“grant me the serenity to accept the things I cannot change, the courage to change the things I can, and the wisdom to know the difference.” – the Serenity Prayer
The concept of “High Agency” burst into the online leadership conversation in recent years. And it sounds good, doesn’t it? Who wouldn’t want to be high agency? Who wouldn’t want to have high agency employees?
As with many such “obviously good” concepts, turns out it’s not that simple.
In this episode, Corissa and Tom also look at the other side of hopes for high agency.
We talk about how some leaders might wish for high agency employees, but would balk at what a very high agency employee would do in reality.
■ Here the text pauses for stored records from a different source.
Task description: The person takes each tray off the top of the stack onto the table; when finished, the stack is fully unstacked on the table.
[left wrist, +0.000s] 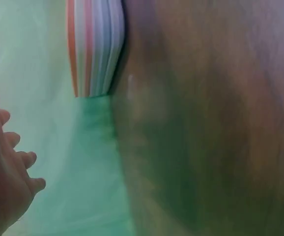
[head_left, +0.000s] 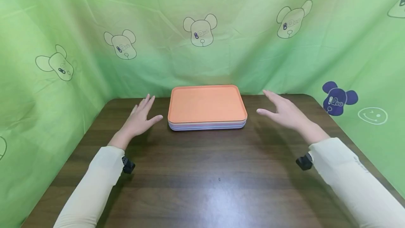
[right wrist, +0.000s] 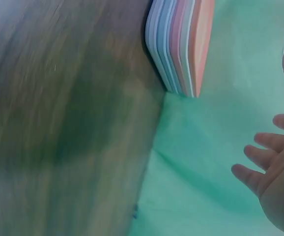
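A stack of several rectangular trays [head_left: 207, 104] lies flat at the far side of the table, an orange one on top. Edges in white, pink and blue show beneath it in both wrist views, where the stack [left wrist: 95, 46] appears sideways. My left hand [head_left: 139, 117] hovers left of the stack, fingers spread and thumb pointing toward it, apart from the trays. On the other side, my right hand [head_left: 284, 112] is held in the air with fingers extended, also apart from the trays. Neither hand holds anything.
The dark wooden table [head_left: 190, 171] reaches back to a green curtain [head_left: 158, 69] printed with bear heads, which hangs right behind the stack and along both sides. A small black device [head_left: 128, 165] sits at the left wrist, another black device [head_left: 304, 162] at the right.
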Demonstrator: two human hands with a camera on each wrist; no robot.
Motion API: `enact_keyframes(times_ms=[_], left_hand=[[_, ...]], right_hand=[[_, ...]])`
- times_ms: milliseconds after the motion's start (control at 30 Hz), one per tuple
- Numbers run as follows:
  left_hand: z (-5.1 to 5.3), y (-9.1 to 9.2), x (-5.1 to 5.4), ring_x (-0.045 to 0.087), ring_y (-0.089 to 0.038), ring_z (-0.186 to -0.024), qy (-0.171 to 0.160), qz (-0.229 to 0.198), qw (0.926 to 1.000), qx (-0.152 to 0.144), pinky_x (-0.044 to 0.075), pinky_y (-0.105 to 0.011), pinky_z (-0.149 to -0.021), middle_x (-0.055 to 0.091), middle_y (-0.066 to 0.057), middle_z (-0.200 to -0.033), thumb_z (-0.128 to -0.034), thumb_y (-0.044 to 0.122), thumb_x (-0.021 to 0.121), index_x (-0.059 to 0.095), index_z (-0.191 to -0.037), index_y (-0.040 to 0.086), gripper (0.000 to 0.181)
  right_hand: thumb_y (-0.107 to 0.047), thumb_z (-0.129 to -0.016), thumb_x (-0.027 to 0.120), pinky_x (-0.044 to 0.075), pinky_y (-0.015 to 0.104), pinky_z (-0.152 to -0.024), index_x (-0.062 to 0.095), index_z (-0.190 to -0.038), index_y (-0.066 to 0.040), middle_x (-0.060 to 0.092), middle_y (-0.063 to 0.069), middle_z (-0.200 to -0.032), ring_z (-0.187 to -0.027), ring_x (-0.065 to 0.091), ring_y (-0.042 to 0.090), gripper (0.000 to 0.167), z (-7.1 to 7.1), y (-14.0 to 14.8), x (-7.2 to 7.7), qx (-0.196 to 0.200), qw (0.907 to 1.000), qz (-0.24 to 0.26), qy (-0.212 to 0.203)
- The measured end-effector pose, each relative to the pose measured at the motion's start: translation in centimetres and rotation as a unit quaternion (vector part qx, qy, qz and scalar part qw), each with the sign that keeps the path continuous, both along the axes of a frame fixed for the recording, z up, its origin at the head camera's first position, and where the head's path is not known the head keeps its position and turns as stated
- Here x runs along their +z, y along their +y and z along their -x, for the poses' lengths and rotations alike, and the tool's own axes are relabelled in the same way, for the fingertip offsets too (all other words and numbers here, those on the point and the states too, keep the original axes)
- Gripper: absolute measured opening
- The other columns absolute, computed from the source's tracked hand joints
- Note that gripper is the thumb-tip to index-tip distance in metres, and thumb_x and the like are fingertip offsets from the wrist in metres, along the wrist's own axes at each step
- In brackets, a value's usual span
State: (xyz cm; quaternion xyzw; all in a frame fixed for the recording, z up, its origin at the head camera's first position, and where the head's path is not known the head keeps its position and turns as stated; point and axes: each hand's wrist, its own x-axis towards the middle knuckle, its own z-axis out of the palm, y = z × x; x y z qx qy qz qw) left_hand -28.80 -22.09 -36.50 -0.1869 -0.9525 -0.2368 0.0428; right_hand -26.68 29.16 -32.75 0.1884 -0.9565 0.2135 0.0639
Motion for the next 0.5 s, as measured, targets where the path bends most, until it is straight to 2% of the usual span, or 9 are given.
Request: enact_keyframes(times_ms=[33, 100, 167, 233, 333, 500], left_hand=[[0.1, 0.2, -0.2, 0.004, -0.03, -0.147, -0.008, -0.027, 0.9996, 0.004, 0.009, -0.057, -0.114, -0.001, -0.006, -0.162, -0.0933, 0.06, 0.051, 0.006, -0.158, 0.019, 0.089], [0.4, 0.5, -0.7, 0.007, -0.029, -0.146, -0.028, -0.089, 0.9956, 0.01, 0.014, -0.056, -0.114, 0.002, -0.005, -0.162, -0.0931, 0.057, 0.054, 0.007, -0.157, 0.02, 0.088], [0.7, 0.8, -1.1, 0.014, -0.031, -0.145, -0.046, -0.144, 0.9883, 0.021, 0.022, -0.056, -0.112, 0.009, -0.007, -0.162, -0.0926, 0.056, 0.056, 0.009, -0.157, 0.02, 0.088], [1.1, 1.2, -1.5, 0.02, -0.031, -0.144, -0.064, -0.197, 0.978, 0.028, 0.026, -0.054, -0.111, 0.016, -0.009, -0.16, -0.0929, 0.053, 0.058, 0.013, -0.157, 0.018, 0.086], [1.8, 1.7, -2.3, 0.028, -0.034, -0.14, -0.094, -0.27, 0.9575, 0.034, 0.031, -0.051, -0.109, 0.021, -0.014, -0.158, -0.0951, 0.045, 0.059, 0.015, -0.157, 0.014, 0.082], [2.4, 2.5, -3.3, 0.028, -0.033, -0.141, -0.15, -0.373, 0.9146, 0.042, 0.031, -0.048, -0.11, 0.021, -0.016, -0.158, -0.0979, 0.031, 0.059, 0.017, -0.156, 0.009, 0.075]], right_hand=[[-0.05, -0.093, 0.06, 0.023, 0.056, -0.11, 0.023, -0.153, 0.0, 0.026, 0.021, -0.155, -0.136, 0.033, 0.041, 0.086, 0.2, -0.2, -0.3, -0.004, 0.9999, 0.014, 0.0], [-0.049, -0.094, 0.059, 0.028, 0.057, -0.107, 0.025, -0.152, 0.001, 0.031, 0.023, -0.152, -0.128, 0.043, 0.043, 0.084, 0.7, -0.6, -0.7, -0.011, 0.9992, 0.037, -0.002], [-0.047, -0.094, 0.059, 0.032, 0.057, -0.104, 0.027, -0.151, 0.001, 0.036, 0.024, -0.149, -0.121, 0.049, 0.044, 0.081, 1.0, -1.1, -1.2, -0.019, 0.998, 0.061, -0.008], [-0.045, -0.095, 0.06, 0.035, 0.058, -0.101, 0.03, -0.15, 0.002, 0.04, 0.025, -0.146, -0.118, 0.051, 0.044, 0.079, 1.4, -1.5, -1.6, -0.024, 0.9963, 0.082, -0.014], [-0.043, -0.095, 0.06, 0.036, 0.057, -0.101, 0.033, -0.148, 0.003, 0.043, 0.026, -0.143, -0.125, 0.047, 0.043, 0.076, 1.9, -2.0, -2.4, -0.028, 0.9935, 0.108, -0.025], [-0.045, -0.095, 0.06, 0.037, 0.056, -0.102, 0.033, -0.148, 0.003, 0.043, 0.025, -0.144, -0.126, 0.047, 0.04, 0.076, 2.5, -2.7, -3.6, -0.036, 0.9878, 0.139, -0.061]])
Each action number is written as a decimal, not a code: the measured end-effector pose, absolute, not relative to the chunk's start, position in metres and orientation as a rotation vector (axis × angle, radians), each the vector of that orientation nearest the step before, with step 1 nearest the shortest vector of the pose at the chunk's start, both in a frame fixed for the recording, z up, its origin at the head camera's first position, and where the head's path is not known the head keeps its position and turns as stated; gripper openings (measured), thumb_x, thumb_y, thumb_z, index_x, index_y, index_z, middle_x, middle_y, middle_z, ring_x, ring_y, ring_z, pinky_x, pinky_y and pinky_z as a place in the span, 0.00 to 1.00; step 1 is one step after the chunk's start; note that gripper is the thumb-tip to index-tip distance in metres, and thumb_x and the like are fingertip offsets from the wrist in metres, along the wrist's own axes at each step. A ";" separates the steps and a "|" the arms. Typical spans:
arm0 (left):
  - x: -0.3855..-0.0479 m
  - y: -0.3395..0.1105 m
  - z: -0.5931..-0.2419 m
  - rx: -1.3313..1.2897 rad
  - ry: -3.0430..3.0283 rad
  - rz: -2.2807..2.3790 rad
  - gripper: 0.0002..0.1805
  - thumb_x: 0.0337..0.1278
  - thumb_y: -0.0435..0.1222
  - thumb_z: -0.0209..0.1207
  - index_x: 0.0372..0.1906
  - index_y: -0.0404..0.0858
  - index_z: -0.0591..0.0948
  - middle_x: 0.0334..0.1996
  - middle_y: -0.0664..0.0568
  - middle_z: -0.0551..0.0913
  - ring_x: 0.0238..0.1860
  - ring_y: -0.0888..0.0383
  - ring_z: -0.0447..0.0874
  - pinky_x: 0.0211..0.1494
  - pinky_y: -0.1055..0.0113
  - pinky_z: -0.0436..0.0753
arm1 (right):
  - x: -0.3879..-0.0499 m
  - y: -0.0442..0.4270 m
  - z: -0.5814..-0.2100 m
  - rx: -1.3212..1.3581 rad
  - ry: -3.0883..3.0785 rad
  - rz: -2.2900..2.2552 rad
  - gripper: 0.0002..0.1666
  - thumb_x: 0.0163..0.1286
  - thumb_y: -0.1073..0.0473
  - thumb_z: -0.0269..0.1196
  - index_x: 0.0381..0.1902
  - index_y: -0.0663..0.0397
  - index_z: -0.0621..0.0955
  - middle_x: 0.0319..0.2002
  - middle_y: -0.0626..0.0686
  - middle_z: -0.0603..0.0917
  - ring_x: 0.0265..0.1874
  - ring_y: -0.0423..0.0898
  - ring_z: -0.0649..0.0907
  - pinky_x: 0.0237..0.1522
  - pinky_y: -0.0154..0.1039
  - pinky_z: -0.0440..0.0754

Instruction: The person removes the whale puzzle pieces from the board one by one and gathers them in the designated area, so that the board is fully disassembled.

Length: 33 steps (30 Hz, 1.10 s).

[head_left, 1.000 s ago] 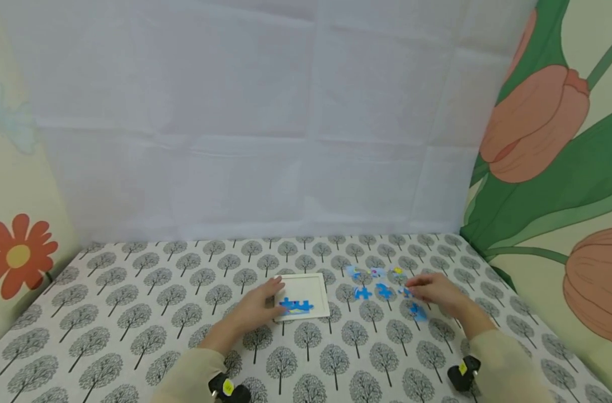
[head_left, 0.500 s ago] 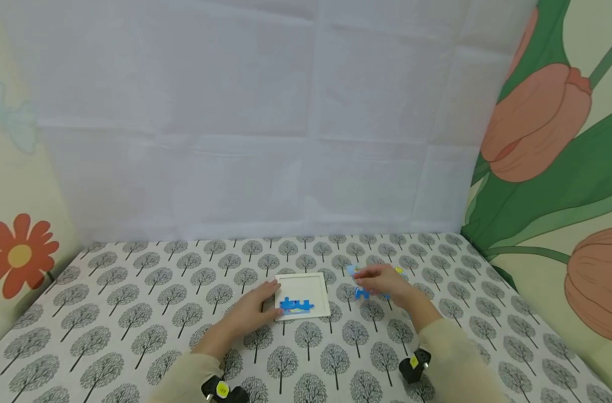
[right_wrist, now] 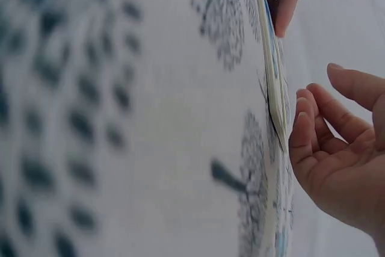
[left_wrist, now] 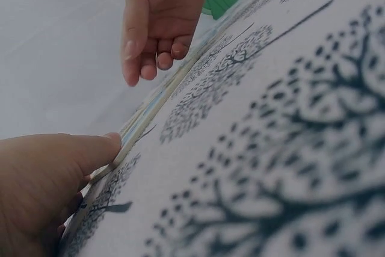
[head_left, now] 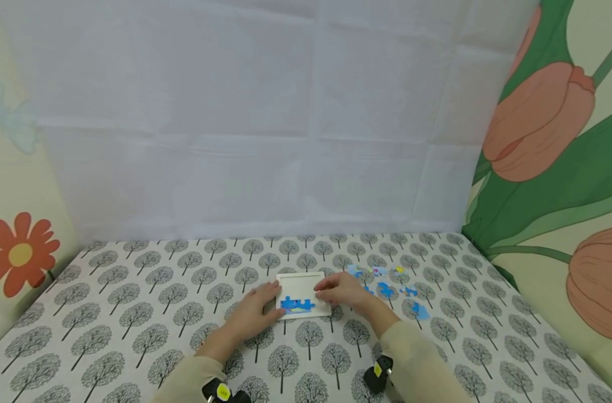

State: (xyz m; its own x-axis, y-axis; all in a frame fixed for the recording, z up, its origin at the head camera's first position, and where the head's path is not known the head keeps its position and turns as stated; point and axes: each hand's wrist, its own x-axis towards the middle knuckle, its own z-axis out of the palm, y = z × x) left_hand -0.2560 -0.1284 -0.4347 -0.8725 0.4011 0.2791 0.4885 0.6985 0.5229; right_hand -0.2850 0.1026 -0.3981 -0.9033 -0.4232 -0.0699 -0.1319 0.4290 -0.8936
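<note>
A white puzzle frame (head_left: 302,280) lies on the cloth before me, with joined blue puzzle pieces (head_left: 297,305) along its near side. My left hand (head_left: 253,310) rests at the frame's left edge, thumb and fingers spread apart and touching the rim. In the left wrist view its thumb (left_wrist: 99,148) lies on that rim. My right hand (head_left: 343,291) hovers by the frame's right side. The right wrist view shows its fingers (right_wrist: 331,109) loosely bent and the thumb apart, with no piece visible between them. The loose piece (head_left: 368,290) beside this hand is partly hidden.
Several loose puzzle pieces (head_left: 385,290) lie on the right of the tree-patterned tablecloth (head_left: 175,313), including a light blue one (head_left: 420,311) nearest me. A white cloth (head_left: 235,140) hangs behind the table. Painted walls stand at both sides.
My right hand has moved left, from the loose pieces on the right, passing above them, to the frame's right side. My left hand stays at the frame's left edge.
</note>
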 end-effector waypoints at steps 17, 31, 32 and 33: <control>-0.257 -0.129 -0.436 -0.735 -2.742 -0.937 0.27 0.51 0.39 0.56 0.54 0.27 0.69 0.57 0.40 0.64 0.59 0.43 0.55 0.60 0.49 0.50 | -0.280 0.083 -0.413 -0.545 2.641 -1.240 0.08 0.54 0.61 0.63 0.34 0.55 0.82 0.29 0.44 0.78 0.29 0.40 0.75 0.32 0.37 0.74; -0.252 -0.126 -0.432 -0.666 -2.763 -0.966 0.27 0.50 0.39 0.57 0.53 0.27 0.70 0.57 0.40 0.65 0.59 0.44 0.56 0.60 0.49 0.50 | -0.278 0.078 -0.418 -0.536 2.686 -1.231 0.07 0.49 0.65 0.64 0.30 0.54 0.81 0.26 0.45 0.75 0.25 0.41 0.73 0.28 0.35 0.72; -0.252 -0.126 -0.431 -0.664 -2.765 -0.974 0.27 0.50 0.39 0.57 0.53 0.27 0.70 0.57 0.40 0.65 0.59 0.44 0.56 0.60 0.49 0.50 | -0.279 0.078 -0.418 -0.533 2.689 -1.227 0.07 0.49 0.65 0.64 0.30 0.54 0.81 0.26 0.45 0.75 0.25 0.41 0.73 0.28 0.36 0.72; -0.252 -0.125 -0.430 -0.663 -2.766 -0.980 0.27 0.50 0.39 0.57 0.53 0.27 0.70 0.57 0.40 0.65 0.59 0.44 0.56 0.60 0.49 0.50 | -0.279 0.078 -0.418 -0.532 2.694 -1.221 0.07 0.48 0.64 0.64 0.29 0.54 0.81 0.27 0.45 0.75 0.26 0.41 0.72 0.29 0.36 0.71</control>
State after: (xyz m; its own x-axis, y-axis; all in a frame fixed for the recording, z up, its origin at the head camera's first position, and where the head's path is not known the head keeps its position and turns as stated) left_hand -0.2519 -0.1251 -0.4304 -0.8945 0.3602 0.2649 0.4466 0.6920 0.5671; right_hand -0.2788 0.0779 -0.4185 -0.9285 -0.3708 0.0213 -0.2605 0.6093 -0.7489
And we talk about what you need to know if you’re an employee being expected to demonstrate more agency.
And we signpost a whole load of lovely rabbit holes to go explore.
“imagine that I could sell you a magic pill and you could give it to two of your employees and overnight they would suddenly become high agency. What would be the first thing you’d notice was different when you went into work the next day?”
Linky Goodness
- Mushfiqa Monica Jalamuddin - the Estuarine coach you’re looking for
- Estuarine Mapping
- Multiverse Mapping (free course)
- Venkatesh Rao’s Gervais Principle
- Jeffrey Pfeffer’s Leadership BS
- Brendan Reid’s Stealing the Corner Office
- Luca Dellanna’s 100 Truths You Will Learn Too Late
Timecodes to help you navigate
00:00 Introduction
00:28 What is High Agency?
01:10 The Serenity Prayer
02:00 Estuarine Mapping is the Serenity Prayer in map form
03:45 High agency as a positive trait … & its permeation into leadership mythology
04:06 “Sound like a challenger, but be an obedient drone”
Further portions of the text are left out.